Influences of manganese on pubertal development

Abstract

The onset of puberty is the result of complex neuroendocrine interactions within hypothalamic region of the brain, as well as from genetic and environmental influences. These interactions ultimately result in the increased synthesis and release of luteinizing hormone-releasing hormone (LHRH). Manganese (Mn) is an essential environmental element known for years to be involved in numerous mammalian physiological processes, including growth and reproductive function. Studies in recent years have shown the ability of Mn to cross the blood-brain barrier and act within the hypothalamus to influence the timing of puberty. This review will depict research showing the molecular and physiological actions of Mn in the control of prepubertal LHRH and discuss the potential for the element to cause either helpful or harmful outcomes on the developmental process depending upon the age and accumulation of Mn within the hypothalamus.

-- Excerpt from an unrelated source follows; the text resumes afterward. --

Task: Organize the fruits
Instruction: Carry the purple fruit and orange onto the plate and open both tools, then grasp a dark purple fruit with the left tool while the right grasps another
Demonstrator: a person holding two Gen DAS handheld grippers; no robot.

Keywords: hypothalamus; manganese; puberty.

Figure 1

The effect of third ventricular administration of MnCl₂ on LH release during the late juvenile phase of developing female rats. Each concentration point indicates basal LH levels vs. stimulated levels. The animals which received the saline and the 1.0 µg dose of MnCl₂ showed no significant changes in LH secretion when compared to basal levels. However, animals which received 2.5, 5 and 25 µg doses of Mn showed marked increases in LH secretion when compared to their respective basal levels. Each bar represents mean ±SEM. The number of samples is depicted within each panel. *p<0.05;**p<0.01 vs. basal (Adapted from Pine et al., 2005)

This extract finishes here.